FILE- Bosnian and Croatian border police stand guard in front of migrants at Maljevac border crossing between Bosnia and Croatia near Velika Kladusa, Bosnia, Oct. 24, 2018.

The International Federation of Red Cross and Red Crescent Societies says thousands of migrants stuck near the Bosnian-Croatian border face life-threatening conditions as cold weather sets in.

More than 23,000 migrants have entered Bosnia-Herzegovina since the beginning of the year, hoping to reach the European Union through Croatia. Most achieved their goal before Croatia closed its border during the summer, trapping some 5,300 migrants on the Bosnian side.

The International Red Cross Federation says most of the migrants are living in miserable conditions in tents, abandoned buildings and makeshift camps in the forest. IFRC spokesman Matthew Cochrane tells VOA those ad hoc settlements offer little or no protection against winter temperatures that can drop as low as 15 degrees below zero Celsius.

"We are concerned that without a really decisive intervention in the coming weeks to bolster the work that is already being done that some people will face a very difficult winter and potentially, we could even see people freezing to death,” he said.

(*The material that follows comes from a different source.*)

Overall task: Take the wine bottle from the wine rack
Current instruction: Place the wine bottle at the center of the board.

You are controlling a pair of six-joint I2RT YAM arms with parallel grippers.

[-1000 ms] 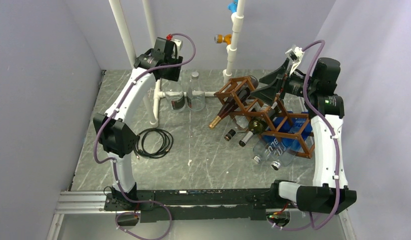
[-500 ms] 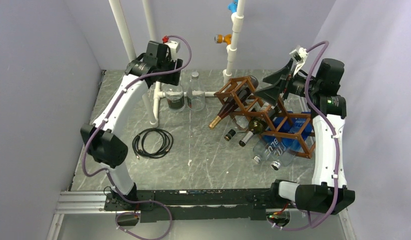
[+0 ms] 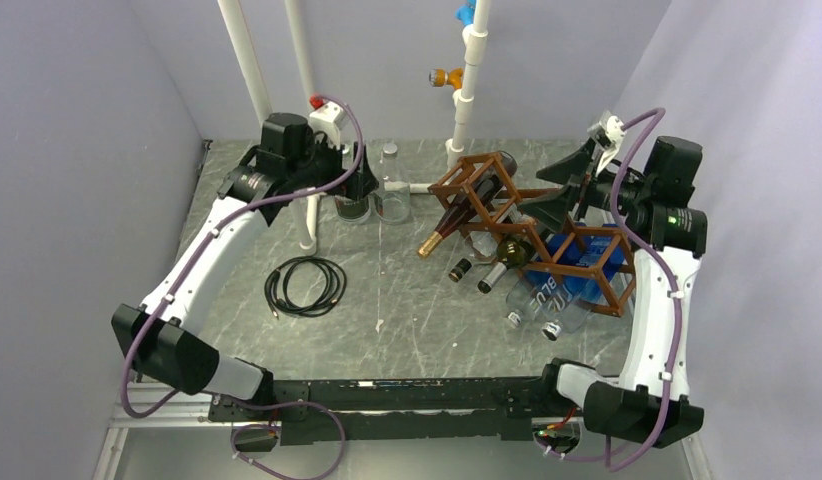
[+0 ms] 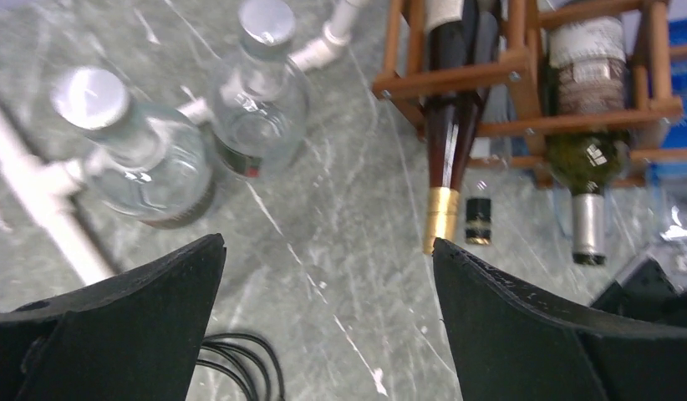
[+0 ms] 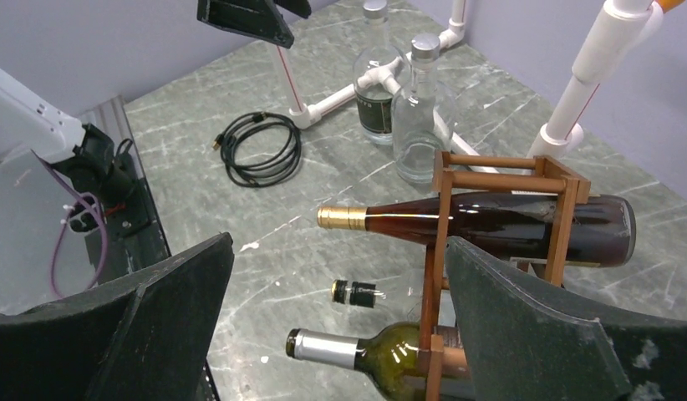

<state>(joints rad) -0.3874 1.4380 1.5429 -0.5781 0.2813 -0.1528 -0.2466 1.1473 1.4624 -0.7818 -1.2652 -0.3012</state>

The Bosnian Red Cross is feeding up to 3,000 people a day in six reception centers and distributing warm clothes, sleeping bags and blankets. To keep the humanitarian operation going during the next nine to 12 months, the Red Cross Federation is appealing for $3 million.

Cochrane says fears are growing that this could turn into a small, protracted crisis.

“If the border is going to remain closed and people are going to continue to be trapped, then we need to be able to provide assistance to ensure that this does not turn into a disaster. It is entirely preventable. It is completely within our hands to mitigate this, but the clock really is ticking,” he said.

The Red Cross says mobile teams will patrol the border area to provide food, blankets, hot drinks and first aid to migrants in areas outside of the reception centers. Cochrane says the mobile teams also will distribute information warning migrants about the dangers of land mines and unexploded ordnance.

The weapons are left over from a war waged among the Muslim, Croat and Serbian populations in Bosnia-Herzegovina between 1992 and 1995.